Your assignment:
Of the records that follow, copy only the lines from the line containing "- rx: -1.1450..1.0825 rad" to the line containing "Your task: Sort", both included, exactly as written.

Data:
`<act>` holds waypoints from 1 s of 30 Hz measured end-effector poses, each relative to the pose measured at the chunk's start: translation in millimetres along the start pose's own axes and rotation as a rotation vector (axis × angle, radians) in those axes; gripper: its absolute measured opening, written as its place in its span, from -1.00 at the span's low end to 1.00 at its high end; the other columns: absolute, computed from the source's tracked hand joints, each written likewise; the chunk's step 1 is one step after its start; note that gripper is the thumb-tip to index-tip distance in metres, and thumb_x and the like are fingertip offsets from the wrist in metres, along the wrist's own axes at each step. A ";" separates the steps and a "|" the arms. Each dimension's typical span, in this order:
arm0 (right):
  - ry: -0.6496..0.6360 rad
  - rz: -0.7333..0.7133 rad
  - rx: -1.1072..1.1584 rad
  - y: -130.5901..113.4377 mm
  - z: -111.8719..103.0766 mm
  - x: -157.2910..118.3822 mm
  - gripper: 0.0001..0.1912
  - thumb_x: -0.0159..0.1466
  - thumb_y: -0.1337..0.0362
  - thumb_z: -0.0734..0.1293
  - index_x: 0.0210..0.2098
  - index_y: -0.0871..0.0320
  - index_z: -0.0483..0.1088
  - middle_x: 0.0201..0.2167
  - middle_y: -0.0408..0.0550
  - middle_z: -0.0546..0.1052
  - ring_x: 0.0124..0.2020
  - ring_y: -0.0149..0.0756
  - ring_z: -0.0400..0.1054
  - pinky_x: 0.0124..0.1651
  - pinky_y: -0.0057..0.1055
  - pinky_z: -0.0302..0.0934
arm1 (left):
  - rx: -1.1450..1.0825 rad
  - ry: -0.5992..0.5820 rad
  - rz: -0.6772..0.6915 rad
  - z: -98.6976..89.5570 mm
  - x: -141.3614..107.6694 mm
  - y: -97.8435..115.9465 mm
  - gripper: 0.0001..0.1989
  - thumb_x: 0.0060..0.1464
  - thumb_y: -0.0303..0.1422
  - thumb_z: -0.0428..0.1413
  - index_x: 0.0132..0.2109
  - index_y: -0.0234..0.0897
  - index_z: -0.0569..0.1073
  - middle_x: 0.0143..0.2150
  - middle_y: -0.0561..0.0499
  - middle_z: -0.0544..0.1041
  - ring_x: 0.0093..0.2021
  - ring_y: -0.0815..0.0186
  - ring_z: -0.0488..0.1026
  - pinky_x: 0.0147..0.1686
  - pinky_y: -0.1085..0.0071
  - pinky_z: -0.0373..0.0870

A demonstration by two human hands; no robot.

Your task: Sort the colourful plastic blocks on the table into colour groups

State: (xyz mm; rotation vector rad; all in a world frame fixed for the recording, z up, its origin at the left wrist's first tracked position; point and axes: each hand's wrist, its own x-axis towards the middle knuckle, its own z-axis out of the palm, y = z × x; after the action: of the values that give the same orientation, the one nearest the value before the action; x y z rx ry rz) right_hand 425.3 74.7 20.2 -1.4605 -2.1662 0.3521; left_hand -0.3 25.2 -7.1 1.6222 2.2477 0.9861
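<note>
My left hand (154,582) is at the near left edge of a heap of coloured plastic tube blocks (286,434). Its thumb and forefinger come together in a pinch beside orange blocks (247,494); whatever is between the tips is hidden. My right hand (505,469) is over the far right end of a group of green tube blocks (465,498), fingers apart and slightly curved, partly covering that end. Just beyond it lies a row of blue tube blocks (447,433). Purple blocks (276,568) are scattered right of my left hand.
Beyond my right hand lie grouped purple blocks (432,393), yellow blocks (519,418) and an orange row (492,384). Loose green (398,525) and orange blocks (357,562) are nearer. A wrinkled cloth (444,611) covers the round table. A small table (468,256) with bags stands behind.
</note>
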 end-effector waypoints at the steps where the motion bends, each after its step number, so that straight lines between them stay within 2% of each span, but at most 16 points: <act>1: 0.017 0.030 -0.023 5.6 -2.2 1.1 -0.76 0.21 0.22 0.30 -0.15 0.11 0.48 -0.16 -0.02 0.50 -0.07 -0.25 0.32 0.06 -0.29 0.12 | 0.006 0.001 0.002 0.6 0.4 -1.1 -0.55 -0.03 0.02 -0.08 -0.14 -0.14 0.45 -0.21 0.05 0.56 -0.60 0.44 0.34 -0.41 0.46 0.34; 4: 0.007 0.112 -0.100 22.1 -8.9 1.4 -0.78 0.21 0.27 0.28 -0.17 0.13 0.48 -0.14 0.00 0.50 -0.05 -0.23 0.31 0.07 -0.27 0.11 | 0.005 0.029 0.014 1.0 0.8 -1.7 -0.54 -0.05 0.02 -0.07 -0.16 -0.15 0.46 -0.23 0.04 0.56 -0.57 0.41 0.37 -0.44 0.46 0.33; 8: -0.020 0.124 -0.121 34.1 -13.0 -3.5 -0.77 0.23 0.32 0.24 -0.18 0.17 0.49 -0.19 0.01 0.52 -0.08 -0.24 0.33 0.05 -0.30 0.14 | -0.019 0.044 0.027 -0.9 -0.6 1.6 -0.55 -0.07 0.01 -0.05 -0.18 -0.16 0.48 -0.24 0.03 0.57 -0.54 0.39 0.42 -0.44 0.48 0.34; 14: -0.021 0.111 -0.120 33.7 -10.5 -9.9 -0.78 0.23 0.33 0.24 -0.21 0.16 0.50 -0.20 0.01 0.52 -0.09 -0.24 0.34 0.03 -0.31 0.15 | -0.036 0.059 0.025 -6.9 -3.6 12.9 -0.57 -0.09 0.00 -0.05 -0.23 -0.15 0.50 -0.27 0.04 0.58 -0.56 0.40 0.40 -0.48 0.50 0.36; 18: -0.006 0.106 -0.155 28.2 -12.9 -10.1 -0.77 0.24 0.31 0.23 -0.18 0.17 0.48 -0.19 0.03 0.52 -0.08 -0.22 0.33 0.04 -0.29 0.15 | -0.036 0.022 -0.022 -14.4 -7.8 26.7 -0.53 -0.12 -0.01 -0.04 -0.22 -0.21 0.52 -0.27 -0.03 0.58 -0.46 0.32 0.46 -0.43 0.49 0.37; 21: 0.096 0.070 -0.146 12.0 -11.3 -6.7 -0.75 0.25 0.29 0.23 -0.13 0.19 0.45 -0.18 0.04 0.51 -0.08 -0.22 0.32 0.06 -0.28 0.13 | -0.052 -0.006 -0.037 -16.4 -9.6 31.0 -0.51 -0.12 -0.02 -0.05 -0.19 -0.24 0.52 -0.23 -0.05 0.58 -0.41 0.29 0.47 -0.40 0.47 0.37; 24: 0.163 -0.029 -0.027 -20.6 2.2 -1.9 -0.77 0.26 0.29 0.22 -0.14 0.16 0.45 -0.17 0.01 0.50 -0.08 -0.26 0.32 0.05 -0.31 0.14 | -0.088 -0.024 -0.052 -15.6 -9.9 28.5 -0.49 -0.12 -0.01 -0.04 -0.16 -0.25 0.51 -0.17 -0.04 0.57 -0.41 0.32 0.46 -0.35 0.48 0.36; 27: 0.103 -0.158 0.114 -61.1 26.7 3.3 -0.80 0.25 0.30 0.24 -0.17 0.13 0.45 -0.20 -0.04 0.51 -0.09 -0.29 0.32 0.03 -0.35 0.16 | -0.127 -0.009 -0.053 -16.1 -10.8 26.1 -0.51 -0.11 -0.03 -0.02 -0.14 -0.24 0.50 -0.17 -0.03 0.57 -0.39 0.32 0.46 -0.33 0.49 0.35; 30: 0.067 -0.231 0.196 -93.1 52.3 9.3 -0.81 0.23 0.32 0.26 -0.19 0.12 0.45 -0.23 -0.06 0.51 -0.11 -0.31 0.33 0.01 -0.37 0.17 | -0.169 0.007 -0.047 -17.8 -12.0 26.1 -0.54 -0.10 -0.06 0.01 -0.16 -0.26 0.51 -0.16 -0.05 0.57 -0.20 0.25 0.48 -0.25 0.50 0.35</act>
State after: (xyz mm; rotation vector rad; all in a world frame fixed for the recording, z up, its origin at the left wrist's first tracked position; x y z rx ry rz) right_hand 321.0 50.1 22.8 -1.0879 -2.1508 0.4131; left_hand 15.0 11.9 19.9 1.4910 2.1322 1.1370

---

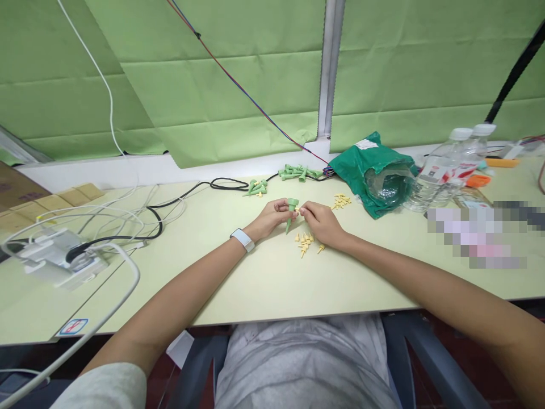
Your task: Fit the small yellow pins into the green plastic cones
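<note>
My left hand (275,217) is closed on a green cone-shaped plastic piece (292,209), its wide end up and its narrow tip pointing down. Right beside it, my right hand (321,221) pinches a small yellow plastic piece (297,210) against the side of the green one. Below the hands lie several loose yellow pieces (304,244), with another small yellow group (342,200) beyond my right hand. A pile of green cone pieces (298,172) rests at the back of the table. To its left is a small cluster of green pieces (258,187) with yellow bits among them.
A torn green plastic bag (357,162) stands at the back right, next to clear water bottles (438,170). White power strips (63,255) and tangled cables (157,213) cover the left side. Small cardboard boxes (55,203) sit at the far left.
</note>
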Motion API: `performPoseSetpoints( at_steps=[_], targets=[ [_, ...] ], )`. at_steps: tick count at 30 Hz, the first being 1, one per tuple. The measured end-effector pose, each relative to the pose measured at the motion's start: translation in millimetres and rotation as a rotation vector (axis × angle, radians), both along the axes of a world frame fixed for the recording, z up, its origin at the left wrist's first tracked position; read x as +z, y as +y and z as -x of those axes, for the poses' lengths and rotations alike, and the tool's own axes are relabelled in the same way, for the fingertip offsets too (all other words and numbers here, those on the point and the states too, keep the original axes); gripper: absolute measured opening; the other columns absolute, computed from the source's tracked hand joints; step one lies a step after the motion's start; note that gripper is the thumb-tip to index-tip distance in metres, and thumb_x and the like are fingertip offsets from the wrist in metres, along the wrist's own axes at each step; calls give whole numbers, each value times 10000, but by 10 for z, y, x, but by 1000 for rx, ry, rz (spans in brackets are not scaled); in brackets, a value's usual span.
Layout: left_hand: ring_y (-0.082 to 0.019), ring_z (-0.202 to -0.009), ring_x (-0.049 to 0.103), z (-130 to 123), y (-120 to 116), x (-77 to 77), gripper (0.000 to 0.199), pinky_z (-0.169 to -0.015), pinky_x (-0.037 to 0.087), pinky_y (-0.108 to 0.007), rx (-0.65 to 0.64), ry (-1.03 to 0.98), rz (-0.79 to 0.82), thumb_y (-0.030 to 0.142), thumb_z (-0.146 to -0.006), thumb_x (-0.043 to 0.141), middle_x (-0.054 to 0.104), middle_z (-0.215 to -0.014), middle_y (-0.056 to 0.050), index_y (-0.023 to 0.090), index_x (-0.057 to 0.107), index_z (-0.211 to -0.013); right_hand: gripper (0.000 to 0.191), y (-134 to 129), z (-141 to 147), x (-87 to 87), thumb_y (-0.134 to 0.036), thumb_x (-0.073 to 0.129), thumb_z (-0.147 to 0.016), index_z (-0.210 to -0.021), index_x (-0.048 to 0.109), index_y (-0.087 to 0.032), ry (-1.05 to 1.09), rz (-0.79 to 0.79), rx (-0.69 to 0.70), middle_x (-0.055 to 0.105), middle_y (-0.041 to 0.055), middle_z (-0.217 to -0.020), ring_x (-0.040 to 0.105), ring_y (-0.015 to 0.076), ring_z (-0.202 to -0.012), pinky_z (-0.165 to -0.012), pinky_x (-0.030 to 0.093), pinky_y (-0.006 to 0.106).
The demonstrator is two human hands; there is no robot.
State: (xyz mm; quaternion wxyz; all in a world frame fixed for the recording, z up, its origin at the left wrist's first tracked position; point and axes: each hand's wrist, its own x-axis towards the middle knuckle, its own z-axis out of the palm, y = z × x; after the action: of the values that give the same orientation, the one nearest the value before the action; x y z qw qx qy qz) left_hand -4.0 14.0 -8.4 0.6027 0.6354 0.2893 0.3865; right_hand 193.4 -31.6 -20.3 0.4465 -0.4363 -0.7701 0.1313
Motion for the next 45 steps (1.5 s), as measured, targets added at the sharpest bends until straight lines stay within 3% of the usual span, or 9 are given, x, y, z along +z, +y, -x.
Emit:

Solution to this task:
  - rx: -1.1450..1.0825 rad
  - ry: -0.5992..0.5820 rad
  - rz: -0.6772..0.6915 rad
  - z: -98.6976..89.5570 mm
  - x: -141.3614..107.6694 mm
  - y: -97.8435..115.9465 mm
  - gripper: 0.0001..0.1989
  - thumb_x: 0.0060..0.1464
  - thumb_y: -0.0303..0.1422
  - thumb_z: -0.0428..0.1413
  - index_x: 0.0132..0.2109
  - index_y: -0.0234..0.0897
  - index_z: -0.0569..0.1073
  - middle_x: 0.0143..0.2150
  - middle_y: -0.0561..0.0499
  - middle_z: -0.0544..0.1041
  - ring_x: 0.0093..0.2021
  - ring_y: -0.0815..0.0186
  - ring_z: -0.0488..0.1026
  - pinky_x: 0.0147..0.1686
  - pinky_y: -0.1085..0.0071
  - pinky_z: -0.0373..0.0870

A demonstration by two human hands; no robot.

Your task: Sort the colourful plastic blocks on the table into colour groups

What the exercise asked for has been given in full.